After the birth of my first baby girl, Gabbie, there were beautiful days filled with rapturous delight of having my own baby, mixed with sheer exhaustion of keeping her alive. The first night home from the hospital I was awakened many time by my husband asking me to feed the baby, as nothing else would calm her down from crying. This made me cry too. How could she be so hungry? I had just finished nursing her a few minutes ago! But whether she was hungry or not, she wanted mama. I had not yet figured out a comfortable way to nurse her in bed, so I would prop myself into a ridiculous position that pulled at my stitches, and then try not to fall asleep, while also attempting to latch a newborn to my breast. The first couple of weeks of learning how to breastfeed, well, they weren’t for the faint hearted!

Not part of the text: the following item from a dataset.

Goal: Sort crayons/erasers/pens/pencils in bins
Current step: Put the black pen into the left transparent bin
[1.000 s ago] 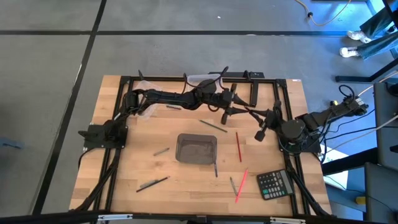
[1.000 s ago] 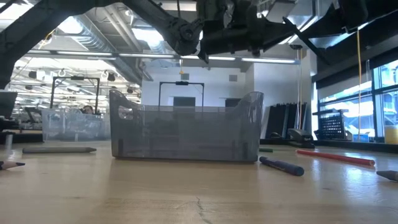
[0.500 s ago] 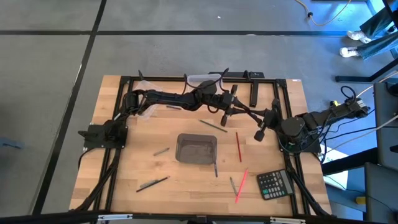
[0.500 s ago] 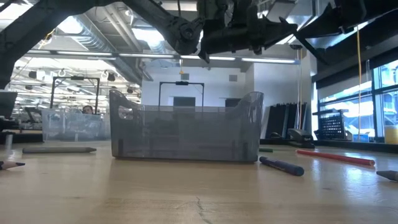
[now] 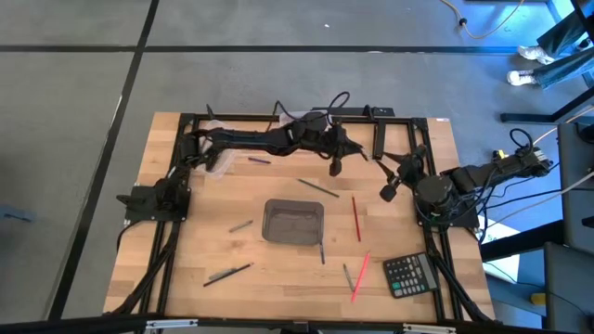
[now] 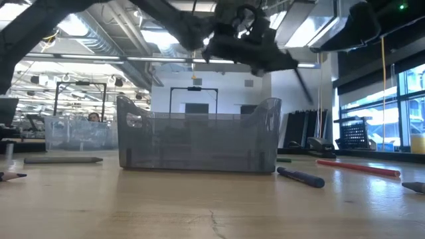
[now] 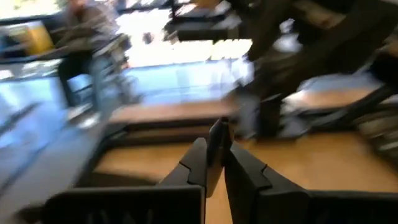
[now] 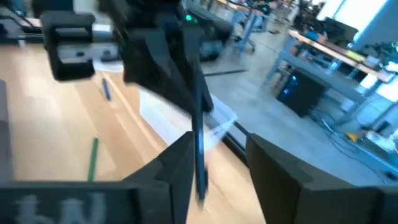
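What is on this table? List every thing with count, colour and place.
grey bin: one, smoky, table centre
clear bin: at least one, far left
red sticks: two, right of the grey bin
loose dark sticks: six, grey, black or bluish, scattered around the grey bin
calculator: one, black, near right corner
bar: one, black, far edge
left gripper: shut on a dark stick, raised over the far side
right gripper: open, raised, right side

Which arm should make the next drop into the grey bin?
Left. The left gripper is shut on a dark pen, just behind the grey bin. The right gripper is open, holding nothing.
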Tool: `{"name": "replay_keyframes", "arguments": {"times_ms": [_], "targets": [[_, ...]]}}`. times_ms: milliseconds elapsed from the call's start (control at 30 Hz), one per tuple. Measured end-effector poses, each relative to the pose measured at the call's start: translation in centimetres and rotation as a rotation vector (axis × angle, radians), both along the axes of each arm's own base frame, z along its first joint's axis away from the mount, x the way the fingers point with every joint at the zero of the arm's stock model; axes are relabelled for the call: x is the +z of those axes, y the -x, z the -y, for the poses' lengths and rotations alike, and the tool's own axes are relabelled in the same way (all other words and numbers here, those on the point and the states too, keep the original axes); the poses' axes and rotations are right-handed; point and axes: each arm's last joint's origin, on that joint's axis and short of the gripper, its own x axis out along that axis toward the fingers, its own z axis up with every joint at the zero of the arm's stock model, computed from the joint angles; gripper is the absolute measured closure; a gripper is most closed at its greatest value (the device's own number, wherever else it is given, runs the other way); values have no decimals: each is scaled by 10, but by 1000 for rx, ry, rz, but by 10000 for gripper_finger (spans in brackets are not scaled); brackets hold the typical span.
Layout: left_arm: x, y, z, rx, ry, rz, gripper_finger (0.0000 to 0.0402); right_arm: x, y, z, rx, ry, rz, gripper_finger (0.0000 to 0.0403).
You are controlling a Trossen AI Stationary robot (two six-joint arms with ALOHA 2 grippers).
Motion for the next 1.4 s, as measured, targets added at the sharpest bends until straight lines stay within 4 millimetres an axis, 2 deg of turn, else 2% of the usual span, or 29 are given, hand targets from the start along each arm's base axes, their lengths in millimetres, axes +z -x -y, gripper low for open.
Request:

While I had had a lactation consultant help at the hospital, and my mom help me at home, baby and me still had to learn each other. She had to learn to latch correctly, in a way that wouldn’t hurt me, and I had to help her learn, all the while learning how to hold her, and heal from delivery. There was teeth gritting, crying, and bleeding involved in this learning process.
It also didn’t help that at three days old, we were snowed in by a true blizzard!
By the end of two weeks, my nipples had blistered, cracked and were bleeding every time I fed my baby. This was not a magical experience, this was pain. My husband suggested using formula, and I cried all the more. I was determined to make this work. But I needed my nipples to heal.